16 Iran: ‘Sanctioned service’ and enrolments Universities do not need to consult DFAT before providing training relating to the manufacture or use of export sanctioned goods that also relates to information ‘in the public domain’. We consider training that relates to information ‘in the public domain’ is insufficiently specialised to constitute ‘technical’ training. We apply the definition of information ‘in the public domain’ used in control lists issued by international arms control bodies –‘technology that has been made available without restrictions upon its further dissemination’, noting that ‘copyright restrictions do not remove technology from being in the public domain’. The ‘training’ that may be subject to the exemption for information ‘in the public domain’ will depend on the particular export sanctioned goods. –We interpret ‘training’ broadly, taking into account the purpose or outcome of manufacturing or using those goods.

17 Iran: ‘Sanctioned service’ and enrolments Would the training increase Iran’s capacity to manufacture or use those export sanctioned goods? In the sense of increasing Iran’s technical knowledge of how to manufacture or use those goods. Or in the sense of increasing the size or competence of Iran’s potential workforce to manufacture or use those goods. –‘More hands make light work.’ DFAT may need to consult other Australian Government agencies to answer this question.

18 Iran: ‘Sanctioned service’ and enrolments Would the training be provided to someone with a sufficient connection to Iran? DFAT may need to consult other Australian Government agencies to answer this question. The connection must be relevant to the possible manufacture or use of export sanctioned goods and cannot be merely formal. There is an important limitation on the types of students in relation to which universities should consider consulting DFAT.

19 Iran: ‘Sanctioned service’ and enrolments Universities generally only need to consider consulting DFAT before providing training to an Iranian citizen in Australia on a temporary visa. We generally consider that an Iranian citizen who is also an Australian citizen or permanent resident has an insufficient connection to Iran –unless he or she has some additional ongoing connection with Iran beyond his or her Iranian citizenship.

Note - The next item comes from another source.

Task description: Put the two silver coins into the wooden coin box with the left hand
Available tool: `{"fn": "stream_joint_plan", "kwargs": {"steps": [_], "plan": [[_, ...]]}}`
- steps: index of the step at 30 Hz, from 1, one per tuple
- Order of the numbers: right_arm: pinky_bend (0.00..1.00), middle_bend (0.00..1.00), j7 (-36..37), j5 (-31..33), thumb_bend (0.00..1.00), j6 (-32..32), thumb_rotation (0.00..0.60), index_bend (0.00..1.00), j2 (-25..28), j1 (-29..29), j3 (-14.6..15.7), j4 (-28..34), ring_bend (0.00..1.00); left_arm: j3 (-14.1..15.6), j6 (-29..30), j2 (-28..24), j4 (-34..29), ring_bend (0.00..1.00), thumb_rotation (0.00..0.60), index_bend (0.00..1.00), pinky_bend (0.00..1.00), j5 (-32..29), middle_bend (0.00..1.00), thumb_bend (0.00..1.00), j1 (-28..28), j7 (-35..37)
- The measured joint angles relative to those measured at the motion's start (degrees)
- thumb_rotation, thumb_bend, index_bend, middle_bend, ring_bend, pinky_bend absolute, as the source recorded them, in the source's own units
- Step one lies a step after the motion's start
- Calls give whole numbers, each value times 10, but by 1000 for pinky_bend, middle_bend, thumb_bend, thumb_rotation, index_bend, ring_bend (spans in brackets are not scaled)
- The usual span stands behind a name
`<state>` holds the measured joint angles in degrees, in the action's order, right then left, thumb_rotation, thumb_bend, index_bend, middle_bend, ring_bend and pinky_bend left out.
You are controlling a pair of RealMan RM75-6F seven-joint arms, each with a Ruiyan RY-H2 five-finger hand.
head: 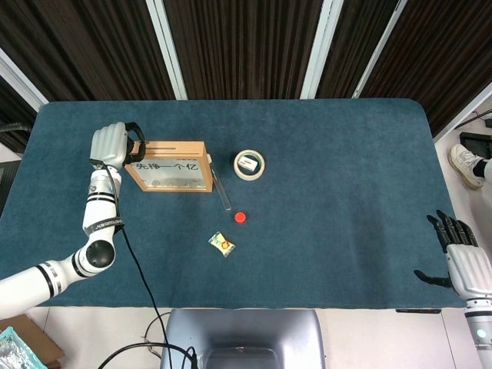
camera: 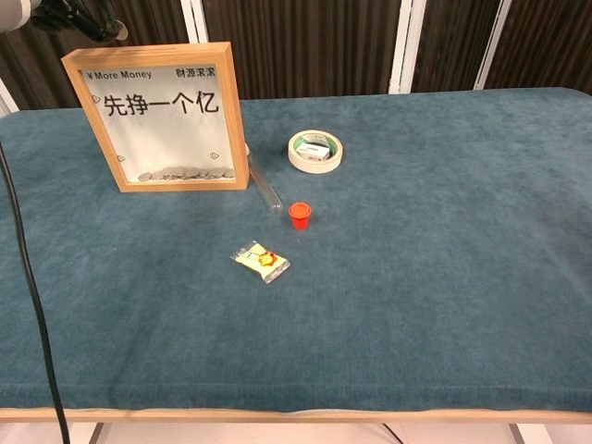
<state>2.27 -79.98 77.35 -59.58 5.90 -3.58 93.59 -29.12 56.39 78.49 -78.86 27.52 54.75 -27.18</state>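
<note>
The wooden coin box point(head: 169, 166) stands upright at the table's left, with its glass front point(camera: 162, 120) facing me and a slot along its top edge. Several silver coins point(camera: 180, 173) lie piled inside at the bottom. My left hand point(head: 114, 146) hovers at the box's top left corner, and its dark fingers point(head: 137, 141) curl toward the slot end. In the chest view only those fingertips point(camera: 92, 18) show, above the frame. Whether they pinch a coin is hidden. No loose coin shows on the cloth. My right hand point(head: 461, 257) rests at the front right edge, fingers spread, holding nothing.
A clear tube point(head: 222, 190) lies just right of the box. A tape roll point(head: 249, 164) with a small item inside sits behind a red cap point(head: 241, 217). A yellow candy wrapper point(head: 222, 244) lies nearer the front. A black cable point(camera: 28, 277) hangs from the left arm.
</note>
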Motion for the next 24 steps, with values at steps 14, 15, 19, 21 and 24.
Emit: {"fn": "stream_joint_plan", "kwargs": {"steps": [14,15,19,21,24], "plan": [[0,0,15,-5,147,4,600,0,6,-2,0,0,0,18,16,12,-5,1000,600,686,1000,-14,1000,520,15,-2],[0,0,15,-5,147,4,600,0,6,-2,0,0,0,18,18,13,-5,1000,600,685,1000,-14,1000,520,17,-2],[0,0,18,-6,147,5,600,0,7,-3,-1,0,0,20,24,16,-7,1000,600,685,1000,-13,1000,519,21,-2],[0,0,18,-6,147,6,600,0,7,-3,0,0,0,21,26,19,-6,1000,600,685,1000,-15,1000,518,23,-3],[0,0,19,-7,147,6,600,0,8,-4,0,0,0,23,24,22,-3,1000,600,684,1000,-17,1000,518,26,-3]]}}
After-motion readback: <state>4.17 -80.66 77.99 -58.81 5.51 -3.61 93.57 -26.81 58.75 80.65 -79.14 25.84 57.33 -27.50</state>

20 Iran: ‘Sanctioned service’ and enrolments Sanctions and visa issues in relation to Iranian students are separate. Sanctions issues focus on whether a university can provide training. Visa issues focus on whether an Iranian citizen can enter Australia. DIBP cannot process an application for a postgraduate research subclass 574 visa until it has received a confirmation of enrolment from an Australian university. Universities must consider sanctions issues before confirming the enrolment of an Iranian student. A confirmation of enrolment constitutes an undertaking to provide training to a student. A university must be satisfied that the training would not constitute a ‘sanctioned service’ before making that undertaking.

21 Dealing with ‘designated persons’ All UNSC and Australian autonomous sanctions regimes impose a general prohibition on dealing with ‘designated persons or entities’, except for those in relation to Burma (Australian autonomous sanctions); Guinea-Bissau (UNSC sanctions); and Iraq (UNSC sanctions).

22 Iran: Dealing with ‘designated persons’ UNSC and Australian autonomous sanctions in relation to Iran A person is generally prohibited from directly or indirectly making an asset available to, or for the benefit of a ‘designated person or entity’; a person or entity acting on behalf of, or at the direction of, a ‘designated person or entity’ (UNSC sanctions only); or an entity owned or controlled by a ‘designated person or entity’ (UNSC sanctions only). (Charter of the United Nations (Sanctions – Iran) Regulations 2008, regulation 15. Autonomous Sanctions Regulations 2011, regulation 14.) An ‘asset’ is an asset or property of any kind, whether tangible or intangible, movable or immovable. (Charter of the United Nations Act 1945, section 2. Autonomous Sanctions Act 2011, section 4.)

23 Iran: ‘Designated person or entity’ UNSC sanctions in relation to Iran Persons or entities designated by the UNSC 1737 Iran Sanctions Committee, of which Australia is the Chair in 2013 and 2014. (Charter of the United Nations (Sanctions – Iran) Regulations 2008, regulation 4.) Australian autonomous sanctions in relation to Iran Persons or entities that the Minister for Foreign Affairs is satisfied have contributed to Iran’s nuclear or missile programs, or assisted Iran to breach UNSC resolutions. (Autonomous Sanctions Regulations 2011, regulation 6.) DFAT maintains a Consolidated List of all designated persons and entities in relation to all UNSC and Australian autonomous sanctions. The Consolidated List and LinkMatchLite data-matching software is available on the DFAT website.

24 Iran: ‘Designated persons’ and enrolments The prohibition may apply to providing training, financial assistance or any other asset to an Iranian student. Universities should check the Consolidated List before enrolling an Iranian student. The prohibition may also be relevant to an Iranian student who holds an account with an Iranian bank that is a designated entity. While the prohibition may inconvenience the student, he or she will still be able to transfer money to Australia. The prohibition should not affect his or her ability to pay university fees.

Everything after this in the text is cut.